По вечерним, отдыхающим городам пройтись, промелькнуть тенью, залётной, нездешней птицей, получить всё, что можно получить от города — и опять на дорогу. Я любила эти наши походы. Мы покупали продукты, потом появлялись в центре, ели мороженое на главной площади, созерцая озабоченных взрослых и праздную молодёжь. Мы были не такие, как те, не такие, как другие, для всех мы были непонятны и ничьи, и это было приятное, это было очень сладкое чувство — сознавать себя так. Потом мы обегали дежурящих поблизости таксистов с вопросом, как выбраться нам на трассу до следующего города. Водители оценивали нас быстро и отвечали. В городе это были единственные люди, для кого мы почти свои — мы так же относились к дороге, как и они.

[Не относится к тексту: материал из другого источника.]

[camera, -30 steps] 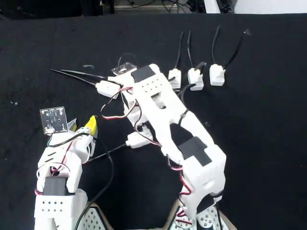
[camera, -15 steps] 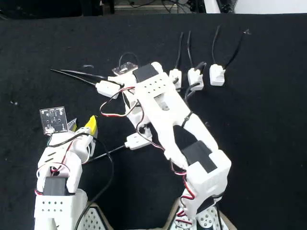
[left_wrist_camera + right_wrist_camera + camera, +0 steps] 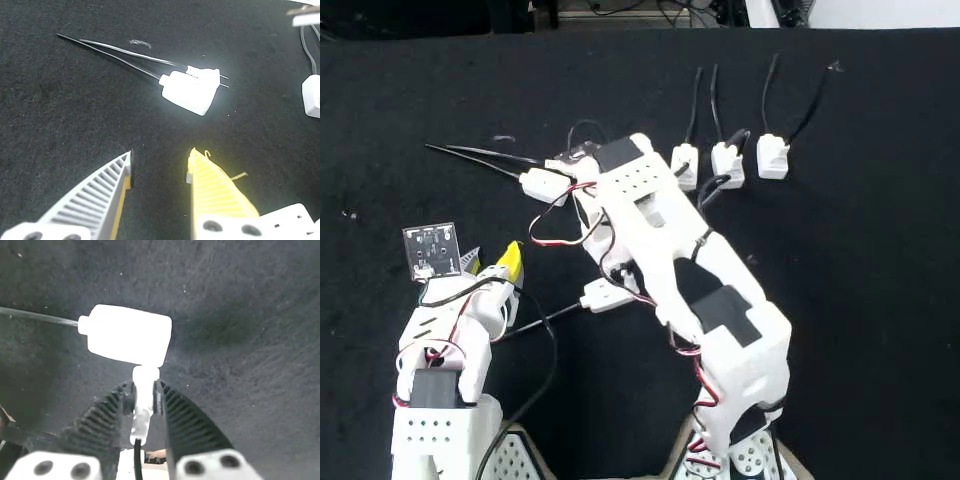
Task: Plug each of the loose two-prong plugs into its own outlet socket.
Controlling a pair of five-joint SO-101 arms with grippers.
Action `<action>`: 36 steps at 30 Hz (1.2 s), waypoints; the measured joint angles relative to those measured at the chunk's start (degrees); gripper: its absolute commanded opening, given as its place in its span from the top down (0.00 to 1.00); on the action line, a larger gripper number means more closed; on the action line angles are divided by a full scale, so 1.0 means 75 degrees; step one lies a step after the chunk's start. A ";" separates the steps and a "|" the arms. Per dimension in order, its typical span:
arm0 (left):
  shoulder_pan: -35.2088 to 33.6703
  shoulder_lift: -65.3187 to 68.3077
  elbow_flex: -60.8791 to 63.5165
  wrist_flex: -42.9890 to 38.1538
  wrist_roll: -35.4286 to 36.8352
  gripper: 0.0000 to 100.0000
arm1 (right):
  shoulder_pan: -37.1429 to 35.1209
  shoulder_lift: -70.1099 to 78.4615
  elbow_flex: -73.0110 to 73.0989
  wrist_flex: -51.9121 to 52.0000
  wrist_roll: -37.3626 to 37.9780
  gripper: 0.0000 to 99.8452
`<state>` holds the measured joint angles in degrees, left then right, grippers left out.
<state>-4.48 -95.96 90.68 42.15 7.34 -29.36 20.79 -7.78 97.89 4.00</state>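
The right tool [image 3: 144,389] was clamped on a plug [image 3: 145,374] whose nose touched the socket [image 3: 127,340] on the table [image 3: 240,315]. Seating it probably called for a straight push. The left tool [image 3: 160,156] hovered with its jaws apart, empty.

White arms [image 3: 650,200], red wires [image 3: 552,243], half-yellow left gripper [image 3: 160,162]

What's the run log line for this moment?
right end effector: shut on plug | plug: against socket | left end effector: open, empty

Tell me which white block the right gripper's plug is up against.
The block with two thin black wires trailing from it, lying apart from the row of three. The right gripper holds its plug against that one.
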 measured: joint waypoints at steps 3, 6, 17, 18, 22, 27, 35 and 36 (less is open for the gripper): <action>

Но мы не торопились уходить. Города были узлами, связывающими нашу дорогу, и мы хотели узнать каждый и напиться им вдосталь. Грана интересовало всё: кремли, церкви, площади, улицы, люди, гербы, история. Кое-где мы заходили в музей, и в гардеробе бабушки с огромным недоумением смотрели на наши рюкзаки. Мы гуляли, пока город не разбредался по домам, пока не начинал засыпать и — ах, до чего же прекрасно и томительно было идти в загустевавшей темноте, видеть загорающиеся окна, силуэты людей и сознавать, что у каждого из них есть дом, а у тебя нет дома в этом городе, у тебя вообще нигде нет дома, и между тем он — везде. И от осознания этого мне хотелось быстрее на трассу, уйти, стать снова наедине с дорогой. В городе ты — ничейный и нездешний, на дороге — свободный и свой.